Your brake pads and rotors wear out over time. And the lifespan of your brakes depends completely on the quality of your brake material, as well as your driving patterns.
Just as your gas mileage will vary depending on how far you drive and how efficiently you drive, so will the life of your brake pads (or linings). For further info, the brake pad is the material that gets pressed against a metal disc or drum (i.e. brake rotor) to stop your vehicle.
Brake pads generally need to be replaced after every 75,000 kilometres driven, on average. However, some brake pads need to be replaced after 25,000 kilometres, while others can last for 40,000 kilometres. To get a more accurate number for your car’s specific needs, consult your car’s manual. However, there are other indicators that can also tell you that your brake pads are on their last leg:
- Clicking, grinding, squeaking, or screeching noise when you apply the brakes.
- Vibration in the steering wheel.
- Brake or low brake pad warning light is on.

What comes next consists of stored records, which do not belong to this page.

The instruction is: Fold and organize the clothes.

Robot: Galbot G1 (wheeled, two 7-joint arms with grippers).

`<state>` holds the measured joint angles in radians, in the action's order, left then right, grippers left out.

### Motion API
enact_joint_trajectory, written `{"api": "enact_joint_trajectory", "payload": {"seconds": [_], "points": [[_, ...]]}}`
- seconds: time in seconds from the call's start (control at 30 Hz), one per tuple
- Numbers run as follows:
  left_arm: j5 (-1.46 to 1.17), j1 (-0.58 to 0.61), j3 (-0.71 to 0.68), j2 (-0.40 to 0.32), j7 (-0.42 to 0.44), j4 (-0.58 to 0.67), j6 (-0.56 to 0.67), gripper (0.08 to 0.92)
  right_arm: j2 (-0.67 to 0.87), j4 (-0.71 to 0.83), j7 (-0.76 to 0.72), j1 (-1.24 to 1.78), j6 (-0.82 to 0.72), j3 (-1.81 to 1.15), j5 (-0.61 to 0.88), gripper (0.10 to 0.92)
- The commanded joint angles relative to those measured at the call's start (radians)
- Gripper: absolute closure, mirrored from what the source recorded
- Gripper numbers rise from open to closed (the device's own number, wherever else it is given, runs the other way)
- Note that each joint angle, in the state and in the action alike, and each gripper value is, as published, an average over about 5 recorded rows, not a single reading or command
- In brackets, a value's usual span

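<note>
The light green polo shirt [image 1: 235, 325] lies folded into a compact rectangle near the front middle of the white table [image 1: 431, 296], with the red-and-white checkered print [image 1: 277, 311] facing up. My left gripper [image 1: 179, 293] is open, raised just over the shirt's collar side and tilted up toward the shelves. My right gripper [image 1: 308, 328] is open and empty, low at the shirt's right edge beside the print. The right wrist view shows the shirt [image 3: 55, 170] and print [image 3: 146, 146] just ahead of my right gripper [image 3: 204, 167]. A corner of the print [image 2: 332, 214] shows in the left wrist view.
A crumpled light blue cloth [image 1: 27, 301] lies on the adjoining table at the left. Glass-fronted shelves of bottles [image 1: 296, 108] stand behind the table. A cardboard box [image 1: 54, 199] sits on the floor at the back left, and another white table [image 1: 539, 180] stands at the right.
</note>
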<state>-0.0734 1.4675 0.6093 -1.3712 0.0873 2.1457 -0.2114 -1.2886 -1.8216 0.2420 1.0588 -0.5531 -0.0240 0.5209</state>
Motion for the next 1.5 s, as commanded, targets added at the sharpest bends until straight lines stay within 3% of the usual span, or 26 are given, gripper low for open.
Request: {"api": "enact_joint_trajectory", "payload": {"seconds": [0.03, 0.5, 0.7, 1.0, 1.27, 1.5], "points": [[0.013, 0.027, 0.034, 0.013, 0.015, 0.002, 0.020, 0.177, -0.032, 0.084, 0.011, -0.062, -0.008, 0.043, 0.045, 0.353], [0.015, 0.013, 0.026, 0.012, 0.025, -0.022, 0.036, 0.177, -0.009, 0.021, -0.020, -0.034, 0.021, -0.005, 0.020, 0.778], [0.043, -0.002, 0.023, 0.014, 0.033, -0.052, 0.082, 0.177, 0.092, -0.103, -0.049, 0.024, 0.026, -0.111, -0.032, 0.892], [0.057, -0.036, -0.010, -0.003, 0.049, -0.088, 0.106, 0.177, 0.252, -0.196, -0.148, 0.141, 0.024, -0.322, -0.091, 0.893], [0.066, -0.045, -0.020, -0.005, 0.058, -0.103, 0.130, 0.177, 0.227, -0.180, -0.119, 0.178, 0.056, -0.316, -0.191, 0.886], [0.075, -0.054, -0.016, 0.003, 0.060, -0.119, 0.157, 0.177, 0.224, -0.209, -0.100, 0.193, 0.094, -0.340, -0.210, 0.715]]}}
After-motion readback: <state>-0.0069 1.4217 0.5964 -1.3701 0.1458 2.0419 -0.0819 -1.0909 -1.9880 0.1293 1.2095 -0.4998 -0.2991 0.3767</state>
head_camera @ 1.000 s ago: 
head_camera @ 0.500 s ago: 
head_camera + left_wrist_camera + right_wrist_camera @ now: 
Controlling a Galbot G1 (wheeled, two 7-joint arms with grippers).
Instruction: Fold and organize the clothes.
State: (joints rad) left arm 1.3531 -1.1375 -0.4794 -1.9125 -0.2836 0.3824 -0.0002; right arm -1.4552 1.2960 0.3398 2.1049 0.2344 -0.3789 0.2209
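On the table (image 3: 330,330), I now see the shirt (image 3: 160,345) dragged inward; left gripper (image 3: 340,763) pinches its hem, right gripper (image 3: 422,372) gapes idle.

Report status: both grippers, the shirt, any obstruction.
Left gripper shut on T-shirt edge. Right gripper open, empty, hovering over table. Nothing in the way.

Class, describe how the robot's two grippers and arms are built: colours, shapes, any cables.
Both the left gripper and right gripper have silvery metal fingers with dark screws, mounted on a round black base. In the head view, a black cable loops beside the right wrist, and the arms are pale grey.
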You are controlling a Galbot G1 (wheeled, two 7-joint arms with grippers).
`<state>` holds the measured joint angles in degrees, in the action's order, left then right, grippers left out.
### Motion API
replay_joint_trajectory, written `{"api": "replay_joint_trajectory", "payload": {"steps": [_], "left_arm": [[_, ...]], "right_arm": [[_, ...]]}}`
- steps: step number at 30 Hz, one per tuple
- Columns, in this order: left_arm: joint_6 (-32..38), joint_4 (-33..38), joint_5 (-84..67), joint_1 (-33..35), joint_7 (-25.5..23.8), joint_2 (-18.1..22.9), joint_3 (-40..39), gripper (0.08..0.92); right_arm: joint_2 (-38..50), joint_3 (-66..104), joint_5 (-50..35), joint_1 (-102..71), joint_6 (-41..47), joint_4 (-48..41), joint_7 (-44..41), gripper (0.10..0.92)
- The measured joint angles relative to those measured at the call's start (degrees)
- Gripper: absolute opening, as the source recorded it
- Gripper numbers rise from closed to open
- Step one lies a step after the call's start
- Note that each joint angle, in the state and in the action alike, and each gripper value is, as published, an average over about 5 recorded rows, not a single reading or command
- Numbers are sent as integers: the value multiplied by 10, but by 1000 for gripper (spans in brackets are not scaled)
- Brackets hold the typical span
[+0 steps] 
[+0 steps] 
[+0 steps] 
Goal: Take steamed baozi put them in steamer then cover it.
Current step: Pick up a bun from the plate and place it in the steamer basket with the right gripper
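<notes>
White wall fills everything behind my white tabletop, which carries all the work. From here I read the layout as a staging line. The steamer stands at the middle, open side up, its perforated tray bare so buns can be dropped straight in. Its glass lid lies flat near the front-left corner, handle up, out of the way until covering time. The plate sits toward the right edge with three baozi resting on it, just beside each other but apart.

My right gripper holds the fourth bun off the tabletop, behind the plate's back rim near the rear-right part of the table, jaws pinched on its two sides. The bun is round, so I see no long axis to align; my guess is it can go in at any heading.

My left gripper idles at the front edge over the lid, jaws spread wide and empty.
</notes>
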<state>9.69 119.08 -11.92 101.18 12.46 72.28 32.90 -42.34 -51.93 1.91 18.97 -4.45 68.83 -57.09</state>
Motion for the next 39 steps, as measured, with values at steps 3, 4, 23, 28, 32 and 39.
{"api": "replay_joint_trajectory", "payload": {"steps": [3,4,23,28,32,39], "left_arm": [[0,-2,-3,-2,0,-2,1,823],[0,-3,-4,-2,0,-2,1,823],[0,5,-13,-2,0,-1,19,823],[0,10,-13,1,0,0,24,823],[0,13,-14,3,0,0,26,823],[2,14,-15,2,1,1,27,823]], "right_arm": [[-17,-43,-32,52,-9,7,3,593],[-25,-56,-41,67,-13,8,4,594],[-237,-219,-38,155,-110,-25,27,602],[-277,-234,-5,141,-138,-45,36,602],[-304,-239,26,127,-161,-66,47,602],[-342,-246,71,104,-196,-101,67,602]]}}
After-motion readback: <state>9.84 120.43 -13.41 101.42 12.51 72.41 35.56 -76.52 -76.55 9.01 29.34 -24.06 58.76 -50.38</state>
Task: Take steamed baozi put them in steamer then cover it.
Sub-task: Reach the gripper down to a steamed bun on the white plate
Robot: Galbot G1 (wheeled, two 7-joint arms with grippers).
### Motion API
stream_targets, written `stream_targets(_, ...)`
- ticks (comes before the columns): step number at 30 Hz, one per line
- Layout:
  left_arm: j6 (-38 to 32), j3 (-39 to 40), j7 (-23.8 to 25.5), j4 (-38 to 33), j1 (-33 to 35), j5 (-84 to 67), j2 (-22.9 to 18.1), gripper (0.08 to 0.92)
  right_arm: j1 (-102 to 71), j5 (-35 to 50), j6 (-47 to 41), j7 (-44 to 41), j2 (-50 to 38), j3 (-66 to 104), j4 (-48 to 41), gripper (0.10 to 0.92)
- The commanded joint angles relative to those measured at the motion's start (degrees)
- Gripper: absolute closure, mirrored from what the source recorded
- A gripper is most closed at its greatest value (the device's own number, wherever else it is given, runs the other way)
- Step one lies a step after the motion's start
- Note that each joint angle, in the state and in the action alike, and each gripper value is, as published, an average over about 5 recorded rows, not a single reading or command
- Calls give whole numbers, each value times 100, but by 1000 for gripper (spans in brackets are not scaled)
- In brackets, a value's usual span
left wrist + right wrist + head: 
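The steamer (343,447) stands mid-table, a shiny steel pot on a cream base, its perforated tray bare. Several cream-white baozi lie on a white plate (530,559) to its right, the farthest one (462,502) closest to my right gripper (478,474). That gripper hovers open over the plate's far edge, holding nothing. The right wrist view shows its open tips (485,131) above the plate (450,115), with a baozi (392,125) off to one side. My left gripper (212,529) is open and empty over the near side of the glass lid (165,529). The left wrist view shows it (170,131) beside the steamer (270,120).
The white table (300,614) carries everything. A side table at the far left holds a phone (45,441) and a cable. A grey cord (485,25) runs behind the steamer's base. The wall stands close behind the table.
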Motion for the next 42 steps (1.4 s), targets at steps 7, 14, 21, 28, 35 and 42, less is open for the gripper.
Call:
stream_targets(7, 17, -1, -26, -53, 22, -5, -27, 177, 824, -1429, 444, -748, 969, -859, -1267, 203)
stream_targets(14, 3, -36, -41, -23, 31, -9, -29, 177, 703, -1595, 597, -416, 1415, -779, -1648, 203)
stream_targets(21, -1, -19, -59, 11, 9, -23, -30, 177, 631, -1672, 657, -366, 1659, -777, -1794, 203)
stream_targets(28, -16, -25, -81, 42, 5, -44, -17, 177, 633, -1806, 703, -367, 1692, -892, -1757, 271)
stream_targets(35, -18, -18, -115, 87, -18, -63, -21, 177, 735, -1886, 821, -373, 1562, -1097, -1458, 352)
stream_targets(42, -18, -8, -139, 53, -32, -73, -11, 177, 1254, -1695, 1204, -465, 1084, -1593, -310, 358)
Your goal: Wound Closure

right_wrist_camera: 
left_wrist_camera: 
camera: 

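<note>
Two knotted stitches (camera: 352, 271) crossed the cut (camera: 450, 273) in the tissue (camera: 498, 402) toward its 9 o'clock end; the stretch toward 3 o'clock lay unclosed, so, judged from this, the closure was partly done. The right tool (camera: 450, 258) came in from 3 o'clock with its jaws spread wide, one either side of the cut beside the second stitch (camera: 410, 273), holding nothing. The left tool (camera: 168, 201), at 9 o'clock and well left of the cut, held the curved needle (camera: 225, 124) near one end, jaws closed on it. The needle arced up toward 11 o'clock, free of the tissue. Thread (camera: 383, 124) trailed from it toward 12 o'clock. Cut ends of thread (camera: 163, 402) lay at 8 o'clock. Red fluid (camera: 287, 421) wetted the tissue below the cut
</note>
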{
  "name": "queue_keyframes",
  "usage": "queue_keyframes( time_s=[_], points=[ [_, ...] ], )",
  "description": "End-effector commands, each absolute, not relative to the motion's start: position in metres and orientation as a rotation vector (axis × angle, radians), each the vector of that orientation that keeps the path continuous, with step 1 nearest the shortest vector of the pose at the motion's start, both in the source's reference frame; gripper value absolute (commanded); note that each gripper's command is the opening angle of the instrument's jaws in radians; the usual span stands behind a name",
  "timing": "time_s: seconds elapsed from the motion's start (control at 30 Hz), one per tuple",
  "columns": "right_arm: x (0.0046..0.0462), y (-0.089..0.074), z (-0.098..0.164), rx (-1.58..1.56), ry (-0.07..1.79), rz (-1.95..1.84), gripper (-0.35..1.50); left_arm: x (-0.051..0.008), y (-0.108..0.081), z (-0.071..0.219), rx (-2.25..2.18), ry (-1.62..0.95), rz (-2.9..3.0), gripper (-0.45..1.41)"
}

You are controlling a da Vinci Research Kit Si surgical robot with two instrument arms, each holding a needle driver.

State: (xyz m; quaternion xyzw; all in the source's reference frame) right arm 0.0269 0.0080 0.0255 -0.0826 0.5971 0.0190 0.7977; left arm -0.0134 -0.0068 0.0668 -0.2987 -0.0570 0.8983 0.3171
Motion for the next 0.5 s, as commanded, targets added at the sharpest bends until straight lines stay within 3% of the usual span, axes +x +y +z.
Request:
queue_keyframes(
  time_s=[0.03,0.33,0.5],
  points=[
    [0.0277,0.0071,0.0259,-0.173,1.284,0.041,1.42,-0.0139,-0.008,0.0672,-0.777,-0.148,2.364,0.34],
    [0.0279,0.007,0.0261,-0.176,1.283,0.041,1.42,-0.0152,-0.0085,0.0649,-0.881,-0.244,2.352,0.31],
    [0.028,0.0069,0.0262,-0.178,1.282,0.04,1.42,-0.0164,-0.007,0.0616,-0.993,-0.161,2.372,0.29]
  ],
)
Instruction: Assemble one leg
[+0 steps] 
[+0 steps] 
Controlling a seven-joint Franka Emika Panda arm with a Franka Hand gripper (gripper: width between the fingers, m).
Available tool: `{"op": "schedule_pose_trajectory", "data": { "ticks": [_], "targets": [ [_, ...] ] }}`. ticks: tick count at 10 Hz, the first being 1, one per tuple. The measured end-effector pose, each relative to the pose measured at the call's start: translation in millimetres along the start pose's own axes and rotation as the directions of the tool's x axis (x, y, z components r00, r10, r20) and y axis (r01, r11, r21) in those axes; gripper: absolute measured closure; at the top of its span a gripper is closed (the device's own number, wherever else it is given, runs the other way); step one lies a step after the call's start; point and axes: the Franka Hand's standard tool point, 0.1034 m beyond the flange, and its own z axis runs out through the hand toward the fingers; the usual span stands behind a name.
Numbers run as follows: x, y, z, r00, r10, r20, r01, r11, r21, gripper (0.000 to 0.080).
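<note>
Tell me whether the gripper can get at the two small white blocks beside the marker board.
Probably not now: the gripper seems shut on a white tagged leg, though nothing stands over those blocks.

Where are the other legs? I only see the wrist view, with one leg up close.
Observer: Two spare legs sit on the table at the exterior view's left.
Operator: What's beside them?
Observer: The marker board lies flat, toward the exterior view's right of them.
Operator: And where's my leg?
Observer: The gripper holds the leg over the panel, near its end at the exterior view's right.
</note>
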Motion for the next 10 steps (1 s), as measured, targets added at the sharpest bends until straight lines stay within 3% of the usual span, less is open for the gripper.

- Brake pedal is lower than normal.
- Brake pads appear too thin.
- The car is pulling to one side when applying the brakes.
Some further tips:
- Whenever the tires are getting rotated or the oil is getting changed, have the mechanic take a look at the brake pads to see the level of thickness. It’s very simple for them.
- Brake pads have small metal hairs at the very bottom to let the driver know when they are about to run out of grippy material. Replace any brake pad making a metallic scraping noise immediately.
- If braking becomes jittery, then the rotors may be warped. In this situation you can either clean or grind down the surface of the rotor in order to make it flat again. However, it is easier and safer to just replace the brake rotor completely.
- Generally, if the brakes look worn out or start losing performance, they should be replaced. If there are any unusual noises or sparks coming from the brakes, you can have them inspected by a Townside mechanic right away or drop by ask us anytime.
Good, functional brakes are the key to safe, predictable braking and safe driving.